# sabots for my encore?



## trackdog (Apr 9, 2005)

I know it's been discussed here before, i did a search and could'nt find it. I shot shock waves 250gr. last year and did pretty good sighting in my encore with a sightron scope wanted to try something different just to compare some sabots, a guy at the store suggested the hornadys 240 gr, turns out i got the 50 cal.240 sabot w/ 45 cal....didnt know it at the time, has any one used these...also to the encore owners, what are you shooting. Thanks


----------



## toomuchwork (Jan 21, 2009)

trackdog said:


> I know it's been discussed here before, i did a search and could'nt find it. I shot shock waves 250gr. last year and did pretty good sighting in my encore with a sightron scope wanted to try something different just to compare some sabots, a guy at the store suggested the hornadys 240 gr, turns out i got the 50 cal.240 sabot w/ 45 cal....didnt know it at the time, has any one used these...also to the encore owners, what are you shooting. Thanks


I shoot the hornady 50 cal .240 sabot w/ 45 cal bullet and use three 777 Seven pellets (150 gr.). I've dropped three deer practically in their tracks.


----------



## bobk (Apr 30, 2004)

I shoot DeadCenter's 240 grn. and they are great. Shot 2 deer last year both over 130 yards and dropped them. Expansion with an all lead bullet it great.


----------



## Lundy (Apr 5, 2004)

Those 240 gr Hornadys should work just fine from your gun. The 250 gr. shockwaves you shot last year were also a .45 cal bullet.

The Shockwaves or the Dead Centers Bob mentioned or any ballistic tip bullet will have a higher ballistic coefficient than the Hornady's and will not have as much drop or energy loss at extended ranges as the Hornady's but at under 150 yds the difference is very small and the deer won't know the difference and will be just as dead.

Good luck


----------



## I Fish (Sep 24, 2008)

I like sabots from these guys: http://www.harvestermuzzleloading.com/

Everyone I know who's tried them now shoot them. I started using them last year, and 7 deer later, I love them. Usually puts them down on the spot, but one did go about 40yds. I use the Scorpian PT Gold .45 caliber, 260 grain. They are solid lead, but the copper is plated, not a true jacket. I've seen nothing but pass thru shots, with great energy transfer, it rips 'em up. The plastic Crushed Rib sabots are so easy to load it's unreal.


----------



## CasualFisherman (May 21, 2004)

Why buy the prepackaged sabots at all? It seems kind of like buying antifreeze and water mixed for the same price as straight antifreeze. You are paying 50% more for water. Buy the plastic sabots @ .05-.06 per and then just buy the bullets you like. The sabots for 50 cal guns come in either 45 cal or 44Mag (.429). I prefer the 44mag sabots because there are a lot more choices and deals on 44 mag bullets. It is a genius marketing ploy to take bullets they already make and pair them with sabots and charge twice the price or more. It just doesn't make much sense to me. Kind of like buying 100 209 primers for $7-9 when a brick of 1000 costs about $28.00. Even the priciest bullets would only be .50-.60 per bullet ( most are .12-.25 per) which is quite a bit cheaper than most of the packaged sabot prices which are $12-$20 per dozen. 
Most of my bullets are under .30 per shot including primer and powder. (240 gr HP copper jacketed bullets/ winchester primers/ pyrodex powder)
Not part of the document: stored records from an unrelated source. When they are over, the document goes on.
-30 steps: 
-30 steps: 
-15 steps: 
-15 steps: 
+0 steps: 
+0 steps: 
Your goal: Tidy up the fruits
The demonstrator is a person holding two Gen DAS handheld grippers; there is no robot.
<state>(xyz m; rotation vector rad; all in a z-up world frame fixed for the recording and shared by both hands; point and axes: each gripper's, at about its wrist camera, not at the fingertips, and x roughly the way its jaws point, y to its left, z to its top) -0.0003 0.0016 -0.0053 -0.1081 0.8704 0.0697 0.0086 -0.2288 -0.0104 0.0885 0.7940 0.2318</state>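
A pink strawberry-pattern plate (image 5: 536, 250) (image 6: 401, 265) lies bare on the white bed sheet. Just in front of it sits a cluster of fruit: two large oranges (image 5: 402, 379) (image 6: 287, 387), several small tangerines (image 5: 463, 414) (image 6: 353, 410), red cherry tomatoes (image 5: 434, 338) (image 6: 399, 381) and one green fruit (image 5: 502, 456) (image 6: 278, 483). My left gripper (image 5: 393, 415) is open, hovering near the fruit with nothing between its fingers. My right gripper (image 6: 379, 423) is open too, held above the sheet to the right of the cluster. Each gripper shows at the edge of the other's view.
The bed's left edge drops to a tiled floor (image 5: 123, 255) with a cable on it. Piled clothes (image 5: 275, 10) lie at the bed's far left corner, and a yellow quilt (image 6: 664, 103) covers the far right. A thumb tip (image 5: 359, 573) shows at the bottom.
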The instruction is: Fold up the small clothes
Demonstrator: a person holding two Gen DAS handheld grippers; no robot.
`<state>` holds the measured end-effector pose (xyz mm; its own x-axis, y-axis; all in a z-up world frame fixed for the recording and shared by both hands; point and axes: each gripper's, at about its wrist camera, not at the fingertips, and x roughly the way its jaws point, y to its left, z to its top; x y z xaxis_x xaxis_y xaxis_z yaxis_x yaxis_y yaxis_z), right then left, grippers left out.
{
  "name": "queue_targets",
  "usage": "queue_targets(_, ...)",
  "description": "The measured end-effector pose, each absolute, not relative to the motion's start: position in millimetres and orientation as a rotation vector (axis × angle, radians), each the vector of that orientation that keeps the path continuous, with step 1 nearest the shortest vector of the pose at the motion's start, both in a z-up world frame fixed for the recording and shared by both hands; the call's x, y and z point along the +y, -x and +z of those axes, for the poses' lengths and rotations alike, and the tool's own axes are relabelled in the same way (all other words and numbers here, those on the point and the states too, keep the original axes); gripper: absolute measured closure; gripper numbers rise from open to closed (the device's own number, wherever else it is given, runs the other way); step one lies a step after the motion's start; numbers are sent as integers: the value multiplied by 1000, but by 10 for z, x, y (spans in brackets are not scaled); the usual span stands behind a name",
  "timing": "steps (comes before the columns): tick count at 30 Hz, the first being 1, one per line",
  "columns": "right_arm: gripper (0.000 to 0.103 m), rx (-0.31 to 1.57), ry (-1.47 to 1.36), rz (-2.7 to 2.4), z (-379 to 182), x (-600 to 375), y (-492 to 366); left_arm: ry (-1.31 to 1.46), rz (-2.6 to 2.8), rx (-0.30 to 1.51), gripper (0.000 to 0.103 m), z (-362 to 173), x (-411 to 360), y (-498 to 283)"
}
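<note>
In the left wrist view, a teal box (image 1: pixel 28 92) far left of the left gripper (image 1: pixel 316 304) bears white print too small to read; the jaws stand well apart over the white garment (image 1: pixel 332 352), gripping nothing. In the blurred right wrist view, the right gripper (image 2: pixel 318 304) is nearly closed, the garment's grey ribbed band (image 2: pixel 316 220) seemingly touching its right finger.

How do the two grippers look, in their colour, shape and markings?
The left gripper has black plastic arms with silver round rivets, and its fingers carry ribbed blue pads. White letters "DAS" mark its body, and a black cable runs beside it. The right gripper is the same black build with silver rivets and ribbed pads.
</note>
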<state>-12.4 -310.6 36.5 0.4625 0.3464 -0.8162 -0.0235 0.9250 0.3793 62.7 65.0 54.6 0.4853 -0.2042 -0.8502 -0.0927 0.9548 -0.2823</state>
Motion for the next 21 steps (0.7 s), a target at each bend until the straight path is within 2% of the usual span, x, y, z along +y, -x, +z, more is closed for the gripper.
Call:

If you like the Hornadys you can buy 100 bullets (no sabots) for about $26 for 44 Mag and 45cal (250gr) for $23(They are on clearance). Throw in the sabots for $6.99 per 100 and you are at $30 for 100 bullets. I am not sure who actually makes the shockwaves for TC but I bet it is one of the big labels. It might actually be Hornady.

Another tip. Walmart heavily discounts powder this time of year. I picked up two more 1lbs jugs of Pyrodex for $12 ea. Another store had theirs marked down to $14.99 from $19.99


----------



## Lundy (Apr 5, 2004)

CasualFisherman said:


> I am not sure who actually makes the shockwaves for TC but I bet it is one of the big labels. It might actually be Hornady.


Hornady makes the Shockwave for TC, they market the same prepackaged bullet sabot combo as SST's.

They do not however offer either bullet other than the prepackaged with sabot.


----------



## CasualFisherman (May 21, 2004)

Lundy said:


> Hornady makes the Shockwave for TC, they market the same prepackaged bullet sabot combo as SST's.
> 
> They do not however offer either bullet other than the prepackaged with sabot.


Hornady LEVERevolution Bullets 450 Bushmaster (452 Diameter) 250 Grain Flex Tip eXpanding Box of 50
Product #: 693974Manufacturer #: 45201
5 stars Read Reviews (8) Write a Review
Status:
Available
Should ship today
$26.99$23.45Save $3.54

  


I sure can't tell 100% but the photo and description appears to be the same bullet. I have never known Hornady to produce anything that they didn't offer components to hand loaders.


----------



## Lundy (Apr 5, 2004)

CasualFisherman said:


> Hornady LEVERevolution Bullets 450 Bushmaster (452 Diameter) 250 Grain Flex Tip eXpanding Box of 50
> Product #: 693974Manufacturer #: 45201
> 5 stars Read Reviews (8) Write a Review
> Status:
> ...


You are correct that is the SST. Selling in bulk has to have been recent change in policy. A lot of guys shooting the savage smokeless shoot this bullet and have never been able to purchase them in bulk. That is good news.

Barnes just a few months ago started offering their MZ Expanders in bulk for the first time.


----------